После того как несколько часов прочесывали окрестности и ничего не нашли, они поняли, что поиски придется продолжить утром, когда взойдет солнце.

В ту ночь они почти не спали.

Берта считала минуты, свернувшись клубком на диванчике в кухне и завороженно слушая тиканье стрелок. А вдруг… Муж отправился наверх, спать вместе с Беппе, который из молчуна превратился в немого.

В последний раз ее видели в четверть седьмого: с террасы дома Конти Беппе заметил, что ребята побежали за поворот; яркий бант сестры исчез из виду последним, вслед за ватагой.

- Она припрыгивала, папа! Припрыгивала, - твердил Беппе.

Разговор оборвался, и повисло молчание, чреватое многими вопросами. Ни у кого слова не шли с языка.

Берта услышала шаги по гальке. Очнувшись от полусна, она побежала на улицу. Встретилась глазами с Джованни Малате-стой, который работал на дальних полях. Лицо у него было каменное, в руках он вертел соломенную шляпу с голубой каймой. Джованни забормотал что-то несвязное:

- Мы с сыном со вчерашнего вечера… Мы тут тебя искали, а вас не было, обыскались совсем, черт возьми, а вас нету и нету. Б-б-берта, надо кого-нибудь позвать. С Марией случилась беда.

Время текло, как сладкий сироп. Берта ощущала неподвижную плотную пленку времени, которая накрыла ее и оставила в чужом и враждебном мире, единственные знакомые звуки в котором - ее учащенное дыхание и приглушенные голоса окружающих.

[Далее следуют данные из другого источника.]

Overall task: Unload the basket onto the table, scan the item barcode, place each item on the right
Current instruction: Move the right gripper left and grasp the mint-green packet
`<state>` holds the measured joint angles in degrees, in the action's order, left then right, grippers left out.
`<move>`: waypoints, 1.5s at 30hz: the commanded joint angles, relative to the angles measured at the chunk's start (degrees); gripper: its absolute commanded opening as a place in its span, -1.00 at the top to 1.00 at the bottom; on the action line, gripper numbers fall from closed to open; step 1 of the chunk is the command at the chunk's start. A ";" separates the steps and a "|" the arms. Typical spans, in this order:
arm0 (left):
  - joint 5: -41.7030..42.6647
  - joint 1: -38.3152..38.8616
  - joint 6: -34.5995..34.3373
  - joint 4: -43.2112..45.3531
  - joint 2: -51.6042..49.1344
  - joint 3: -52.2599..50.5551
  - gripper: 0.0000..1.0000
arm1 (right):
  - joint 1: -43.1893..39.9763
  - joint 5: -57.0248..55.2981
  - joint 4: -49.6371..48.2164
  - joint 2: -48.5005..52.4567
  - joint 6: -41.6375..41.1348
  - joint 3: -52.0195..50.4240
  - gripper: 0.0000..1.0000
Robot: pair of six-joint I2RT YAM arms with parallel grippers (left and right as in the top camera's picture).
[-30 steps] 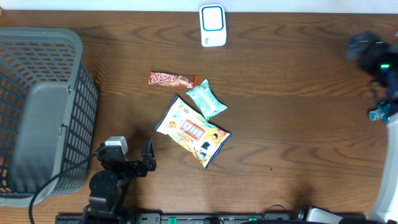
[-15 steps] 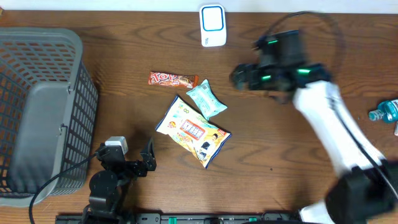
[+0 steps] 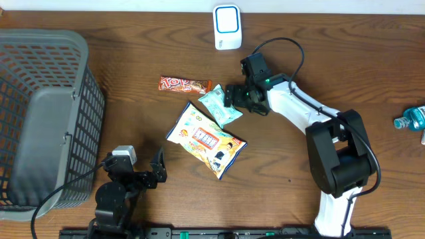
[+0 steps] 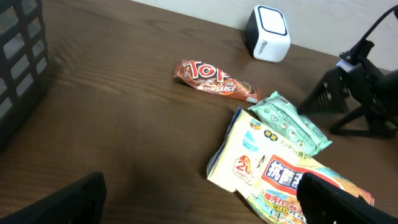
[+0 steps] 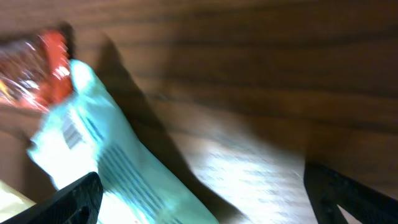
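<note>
Teal film faces the right fingers (image 3: pixel 230 97): they stand spread wide, tips just off the right edge of the teal packet (image 3: pixel 220 106), pinching nothing. The step in hand, as I judge it, is the pick-up. A striped patch that looks like the barcode (image 5: pixel 73 132) shows on the packet's upper face, so a grip by the edge should leave it uncovered. The yellow snack bag (image 3: pixel 206 139) touches the packet's lower side and the red candy bar (image 3: pixel 184 84) lies just left of it; closing low and squarely should avoid dragging either. The scanner (image 3: pixel 227 27) stands beyond the packet, well apart. The left fingers (image 3: pixel 158 169), also spread and empty, sit far below-left of the packet.
</note>
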<state>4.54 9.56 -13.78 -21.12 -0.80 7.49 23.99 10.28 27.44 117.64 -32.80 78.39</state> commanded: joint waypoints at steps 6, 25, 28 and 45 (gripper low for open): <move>-0.33 0.22 -0.70 -1.16 0.13 -0.85 -0.96 | 1.68 9.05 -2.78 3.56 -13.00 -0.52 -0.99; -0.33 0.22 -0.70 -1.16 0.13 -0.85 -0.96 | 6.34 -6.12 5.18 3.56 -16.81 -3.26 0.66; -0.31 0.22 -0.70 -1.16 0.13 -0.85 -0.96 | 6.23 -6.12 5.40 3.54 -15.15 -3.23 0.98; -0.33 0.22 -0.70 -1.16 0.13 -0.85 -0.96 | -6.62 41.44 22.95 -12.74 -24.50 -2.64 0.97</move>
<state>4.51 9.56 -13.78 -21.12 -0.80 7.49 19.20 32.75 48.47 107.74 -51.64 75.61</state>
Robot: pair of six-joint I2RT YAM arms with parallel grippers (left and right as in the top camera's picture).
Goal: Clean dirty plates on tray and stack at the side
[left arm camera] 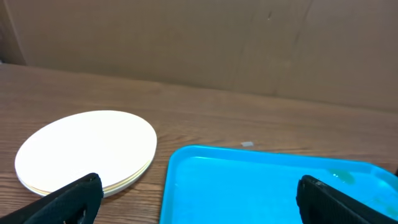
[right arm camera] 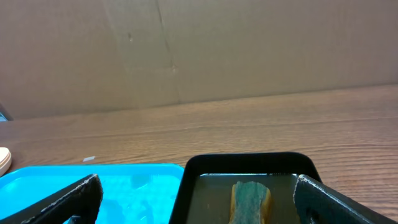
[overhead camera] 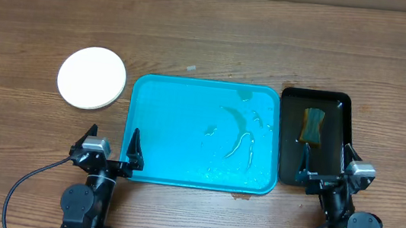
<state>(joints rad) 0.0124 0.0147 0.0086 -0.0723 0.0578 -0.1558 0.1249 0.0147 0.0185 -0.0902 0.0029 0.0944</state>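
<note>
Nearest the lens, at the bottom of the overhead frame, the left gripper (overhead camera: 113, 141) straddles the lower left edge of the large turquoise rectangular plastic tray (overhead camera: 179, 119) and the right gripper (overhead camera: 327, 165) hangs at the lower end of the narrow black tray (overhead camera: 289, 143), both with jaws spread wide and empty. Stacked round flat plates (overhead camera: 91, 77) (white on top, a pale yellow edge beneath) sit on the wooden table (overhead camera: 219, 39) at centre left, just beside the turquoise tray's upper left corner. A yellow-green sponge (overhead camera: 313, 125) lies in the black tray.
</note>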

Джованни, Беппе и муж Берты побежали к бару, где был телефон-автомат: будить Чезаре и звать карабинеров. Чезаре выдернули из шезлонга.

- Просыпайся!

- О Господи!

- Надо звонить карабинерам, давай жетоны!

Чезаре сбегал внутрь и вернулся, держа в руках коробку с жетонами. Приоткрыв рот, словно собираясь что-то спросить, он глядел на мужчин и женщин, замерших неподвижно, точно статуи.

Тот, что звонил, сказал:

- Приезжайте срочно, погибла девочка.

Из участка приехали трое. Синюю служебную машину припарковали на обочине у поворота, под ветвями плакучей ивы, накрывшими блестевший на солнце капот.